Regalias supremas
Em descompasso com a realidade, STF prepara projeto que torna Justiça mais cara e reforça lista de mordomias dos juízes
FSP
Se entre as virtudes desejáveis num juiz se destacam a sabedoria e a
prudência, causa espécie que nenhuma delas apareça na proposta de
Estatuto da Magistratura que o Supremo Tribunal Federal prepara para
substituir a Lei Orgânica da Magistratura (Loman), de 1979.
O STF falta com a prudência ao propor, num momento de duro ajuste das
contas públicas, um Poder Judiciário maior, mais caro e menos sujeito a
controles de produtividade e eficiência.
Como mostrou reportagem desta Folha, o projeto em gestação fixa a
proporção de 1 desembargador para cada 4 juízes de primeira instância, o
que implicaria, logo de início, a criação de 834 vagas de magistrados
de segunda instância. No instante seguinte, viriam o exército de
servidores e as mordomias associados a esses cargos.

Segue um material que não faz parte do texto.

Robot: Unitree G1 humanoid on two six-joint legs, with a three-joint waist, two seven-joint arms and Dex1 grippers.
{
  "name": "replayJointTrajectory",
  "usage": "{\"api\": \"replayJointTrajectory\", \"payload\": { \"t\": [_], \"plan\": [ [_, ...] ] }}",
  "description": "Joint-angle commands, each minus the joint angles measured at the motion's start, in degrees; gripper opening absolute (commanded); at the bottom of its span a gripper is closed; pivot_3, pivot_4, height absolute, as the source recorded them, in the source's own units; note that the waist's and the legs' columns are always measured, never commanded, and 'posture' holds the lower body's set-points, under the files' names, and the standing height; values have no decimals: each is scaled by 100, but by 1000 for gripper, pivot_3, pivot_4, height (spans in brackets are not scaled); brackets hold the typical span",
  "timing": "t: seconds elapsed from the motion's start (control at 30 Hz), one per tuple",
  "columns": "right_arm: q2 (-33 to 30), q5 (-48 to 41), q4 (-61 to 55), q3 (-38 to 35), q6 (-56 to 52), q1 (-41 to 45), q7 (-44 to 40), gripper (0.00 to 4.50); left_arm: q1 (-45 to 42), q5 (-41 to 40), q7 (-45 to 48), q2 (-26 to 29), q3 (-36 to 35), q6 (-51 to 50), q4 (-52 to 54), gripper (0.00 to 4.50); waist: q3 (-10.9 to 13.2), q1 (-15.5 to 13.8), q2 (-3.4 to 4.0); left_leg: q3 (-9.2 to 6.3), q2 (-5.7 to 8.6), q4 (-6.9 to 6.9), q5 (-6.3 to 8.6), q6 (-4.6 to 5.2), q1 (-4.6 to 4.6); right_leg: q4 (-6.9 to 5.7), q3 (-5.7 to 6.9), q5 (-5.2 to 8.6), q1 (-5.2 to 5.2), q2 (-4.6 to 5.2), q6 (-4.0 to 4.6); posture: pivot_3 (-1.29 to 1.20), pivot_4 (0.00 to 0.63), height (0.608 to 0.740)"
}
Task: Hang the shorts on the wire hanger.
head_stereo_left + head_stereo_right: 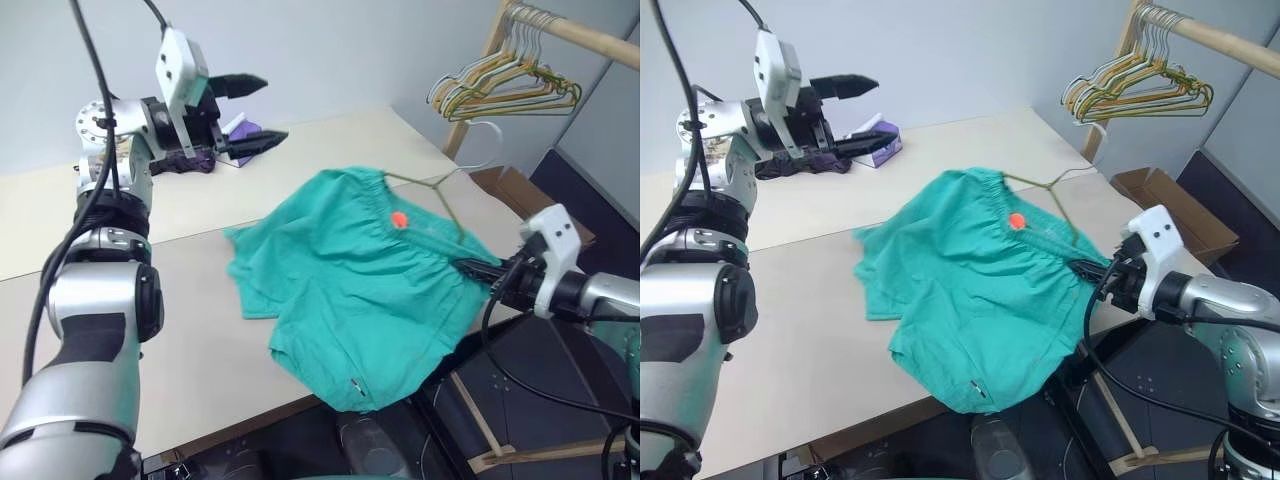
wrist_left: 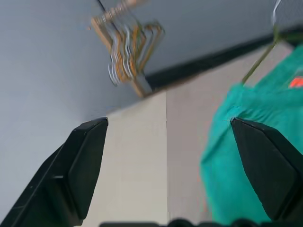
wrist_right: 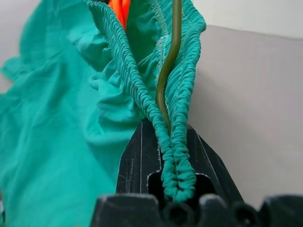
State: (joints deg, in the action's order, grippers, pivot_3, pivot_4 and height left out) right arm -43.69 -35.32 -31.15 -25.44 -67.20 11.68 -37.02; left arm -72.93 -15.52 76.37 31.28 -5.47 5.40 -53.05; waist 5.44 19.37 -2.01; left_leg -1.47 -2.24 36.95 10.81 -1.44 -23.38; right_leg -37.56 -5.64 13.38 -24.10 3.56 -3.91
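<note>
Your right pincer (image 3: pixel 176 156) clamps the shorts' (image 1: pixel 350 290) waistband and wire hanger (image 1: pixel 440 195) together, pinning them on the desk (image 1: pixel 200 330); left pincer (image 1: pixel 245 110), at ten o'clock, gapes empty.

One pair of shorts (image 1: pixel 360 290), one wire hanger (image 1: pixel 440 195), one bunch of hangers (image 1: pixel 510 85) on one rail (image 1: pixel 580 35), one cardboard box (image 1: pixel 1170 205), two grippers: left gripper (image 1: pixel 255 112), right gripper (image 1: pixel 478 268).

Arms: silver-grey shells, black joints, black cables. Left tool (image 1: pixel 247 112), right tool (image 3: pixel 176 156): black fingers, white wrist housings.
</note>
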Motion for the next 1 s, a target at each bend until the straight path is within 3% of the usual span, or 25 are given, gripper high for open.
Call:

Além disso, a proposta falta com a sabedoria ao advogar por uma série de
benesses e privilégios para os magistrados que não apenas irritam a
opinião pública como ainda conspiram para tornar o país menos
republicano.
A lista de desfeitas é quase inesgotável. Começa com a surreal sugestão
de que magistrados recebam até 17 salários por ano, continua com as
promoções salariais automáticas quando o profissional se casar e tiver
filhos, passa pela concessão de auxílios para que togados e seus
familiares estudem e termina de forma bizarra com o funeral dos juízes,
que também seria custeado pelos cofres públicos.
Pretende-se ainda proibir que magistrados sejam interrogados por
quaisquer autoridades que não outros magistrados de mesmo nível
hierárquico ou superior e, talvez descontente com a lista de regalias
domésticas, o Supremo cogita de dar a todos os juízes passaportes
diplomáticos sempre que viajarem a serviço, a fim de que não tenham de
passar por grandes filas nos aeroportos de outros países.
"Crème de la crème", um dos ministros pretende que os reajustes nos
vencimentos do Judiciário deixem de ser decididos pelo Legislativo e se
tornem prerrogativa do STF, que teria a missão de perseguir a devida
"valorização institucional da magistratura".
É evidente que magistrados, como ocorre em todas as democracias, devem
receber bons salários. Mas é igualmente evidente que não devem
constituir categoria superior à de outros cidadãos.
Se esses exageros de fato se materializarem na versão final do projeto,
caberá aos parlamentares rechaçá-los. Outra providência sábia seria
retirar da Constituição o mecanismo que dá ao STF a prerrogativa
exclusiva de propor o Estatuto da Magistratura. Pelo que se conhece da
natureza humana, é tentação demais até para os juízes.